__Work task__: The data shown below should all be retyped exactly.

*** Block opens ***

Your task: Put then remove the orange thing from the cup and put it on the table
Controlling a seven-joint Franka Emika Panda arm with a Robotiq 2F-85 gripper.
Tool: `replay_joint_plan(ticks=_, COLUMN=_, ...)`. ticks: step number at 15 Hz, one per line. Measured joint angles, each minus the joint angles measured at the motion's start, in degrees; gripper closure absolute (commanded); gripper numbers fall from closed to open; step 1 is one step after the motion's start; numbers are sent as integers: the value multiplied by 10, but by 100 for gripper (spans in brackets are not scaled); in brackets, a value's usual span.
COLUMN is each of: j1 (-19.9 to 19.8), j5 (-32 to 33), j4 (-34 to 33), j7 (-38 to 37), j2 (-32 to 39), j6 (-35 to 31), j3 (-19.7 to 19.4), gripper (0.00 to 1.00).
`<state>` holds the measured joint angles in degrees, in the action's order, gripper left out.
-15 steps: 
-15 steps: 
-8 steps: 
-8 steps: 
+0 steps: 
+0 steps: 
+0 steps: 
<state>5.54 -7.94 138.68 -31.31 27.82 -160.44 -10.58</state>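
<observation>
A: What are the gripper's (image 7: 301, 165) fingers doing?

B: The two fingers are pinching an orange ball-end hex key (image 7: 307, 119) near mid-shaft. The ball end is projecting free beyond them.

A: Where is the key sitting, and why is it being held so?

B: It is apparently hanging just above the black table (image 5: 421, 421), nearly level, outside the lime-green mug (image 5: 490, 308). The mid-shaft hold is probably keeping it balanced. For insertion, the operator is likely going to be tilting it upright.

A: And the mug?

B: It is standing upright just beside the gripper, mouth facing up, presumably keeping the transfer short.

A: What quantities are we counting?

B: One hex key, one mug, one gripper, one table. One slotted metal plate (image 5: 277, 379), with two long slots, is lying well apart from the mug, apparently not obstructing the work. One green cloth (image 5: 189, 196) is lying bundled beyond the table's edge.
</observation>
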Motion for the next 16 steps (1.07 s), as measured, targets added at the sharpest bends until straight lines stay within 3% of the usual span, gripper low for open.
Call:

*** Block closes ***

__Completed exercise__:
Your task: Put then remove the orange thing from the cup and put it on the table
Controlling a seven-joint Franka Emika Panda arm with a Robotiq 2F-85 gripper.
Tool: `replay_joint_plan(ticks=_, COLUMN=_, ...)`. ticks: step number at 15 Hz, one per line. Measured joint angles, each minus the joint angles measured at the motion's start, in degrees; gripper closure absolute (commanded); gripper numbers fall from closed to open; step 1 is one step after the motion's start; numbers are sent as integers: the value multiplied by 10, but by 100 for gripper (spans in brackets are not scaled); in brackets, a value's usual span.
COLUMN is each of: j1 (-19.9 to 19.8), j5 (-32 to 33), j4 (-34 to 33), j7 (-38 to 37), j2 (-32 to 39), j6 (-35 to 31), j3 (-19.7 to 19.4), gripper (0.00 to 1.00).
`<state>` holds the measured joint angles in degrees, in the action's order, gripper left out.
-15 steps: 
-15 steps: 
-8 steps: 
-8 steps: 
+0 steps: 
+0 steps: 
+0 steps: 
<state>5.54 -7.94 138.68 -31.31 27.82 -160.44 -10.58</state>
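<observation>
A: What are the gripper's (image 7: 301, 165) fingers doing?

B: The two fingers are pinching an orange ball-end hex key (image 7: 307, 119) near mid-shaft. The ball end is projecting free beyond them.

A: Where is the key sitting, and why is it being held so?

B: It is apparently hanging just above the black table (image 5: 421, 421), nearly level, outside the lime-green mug (image 5: 490, 308). The mid-shaft hold is probably keeping it balanced. For insertion, the operator is likely going to be tilting it upright.

A: And the mug?

B: It is standing upright just beside the gripper, mouth facing up, presumably keeping the transfer short.

A: What quantities are we counting?

B: One hex key, one mug, one gripper, one table. One slotted metal plate (image 5: 277, 379), with two long slots, is lying well apart from the mug, apparently not obstructing the work. One green cloth (image 5: 189, 196) is lying bundled beyond the table's edge.
</observation>
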Motion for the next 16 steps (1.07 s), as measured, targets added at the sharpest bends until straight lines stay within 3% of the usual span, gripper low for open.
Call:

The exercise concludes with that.